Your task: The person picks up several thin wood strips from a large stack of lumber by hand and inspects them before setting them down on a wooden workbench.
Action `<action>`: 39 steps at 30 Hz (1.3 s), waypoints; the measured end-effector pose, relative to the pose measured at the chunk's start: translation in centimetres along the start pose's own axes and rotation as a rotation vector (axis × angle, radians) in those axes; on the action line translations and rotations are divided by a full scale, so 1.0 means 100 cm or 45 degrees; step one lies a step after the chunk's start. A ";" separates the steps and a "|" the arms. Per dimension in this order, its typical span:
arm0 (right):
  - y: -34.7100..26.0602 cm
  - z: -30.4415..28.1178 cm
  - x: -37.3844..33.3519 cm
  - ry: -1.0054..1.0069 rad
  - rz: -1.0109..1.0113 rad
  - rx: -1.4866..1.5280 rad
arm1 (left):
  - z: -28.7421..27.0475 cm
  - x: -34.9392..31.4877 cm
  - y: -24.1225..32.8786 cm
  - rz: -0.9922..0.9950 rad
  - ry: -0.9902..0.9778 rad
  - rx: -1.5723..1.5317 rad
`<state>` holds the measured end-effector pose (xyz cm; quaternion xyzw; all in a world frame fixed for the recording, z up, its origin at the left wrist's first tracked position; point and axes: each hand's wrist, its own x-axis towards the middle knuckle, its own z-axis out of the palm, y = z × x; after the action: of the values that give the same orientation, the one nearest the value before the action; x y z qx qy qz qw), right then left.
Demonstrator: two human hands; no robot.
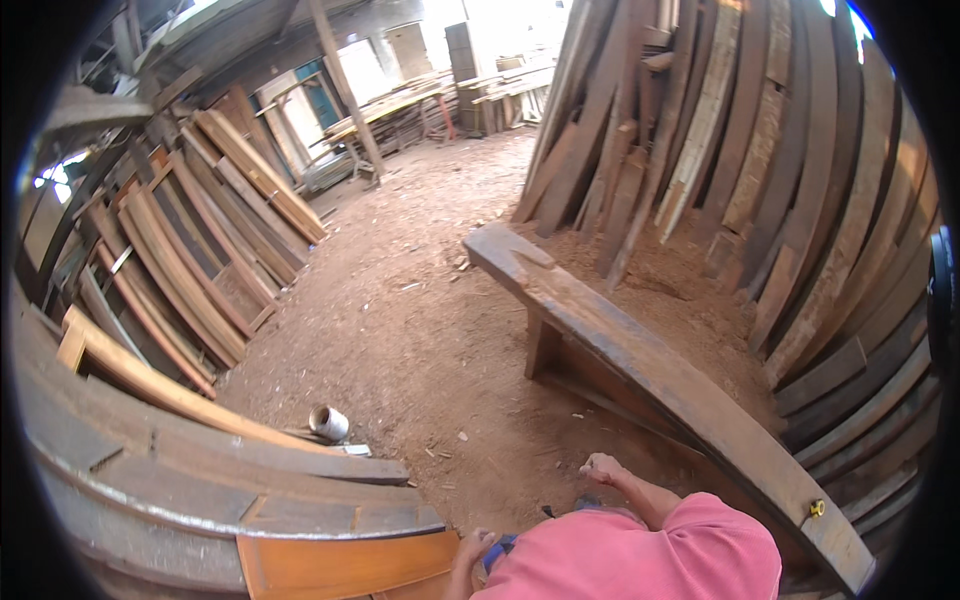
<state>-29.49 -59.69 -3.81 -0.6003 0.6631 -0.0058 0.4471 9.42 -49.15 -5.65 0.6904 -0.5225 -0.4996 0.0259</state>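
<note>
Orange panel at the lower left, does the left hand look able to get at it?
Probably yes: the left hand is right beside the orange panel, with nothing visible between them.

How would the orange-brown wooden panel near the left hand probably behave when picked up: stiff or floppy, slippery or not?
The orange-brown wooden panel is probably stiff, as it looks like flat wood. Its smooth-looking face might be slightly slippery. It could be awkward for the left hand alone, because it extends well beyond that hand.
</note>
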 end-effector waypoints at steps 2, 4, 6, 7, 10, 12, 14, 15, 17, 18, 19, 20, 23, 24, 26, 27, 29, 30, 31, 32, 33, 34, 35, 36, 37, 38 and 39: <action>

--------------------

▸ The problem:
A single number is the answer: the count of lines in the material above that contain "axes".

▸ Solution to the exercise:
2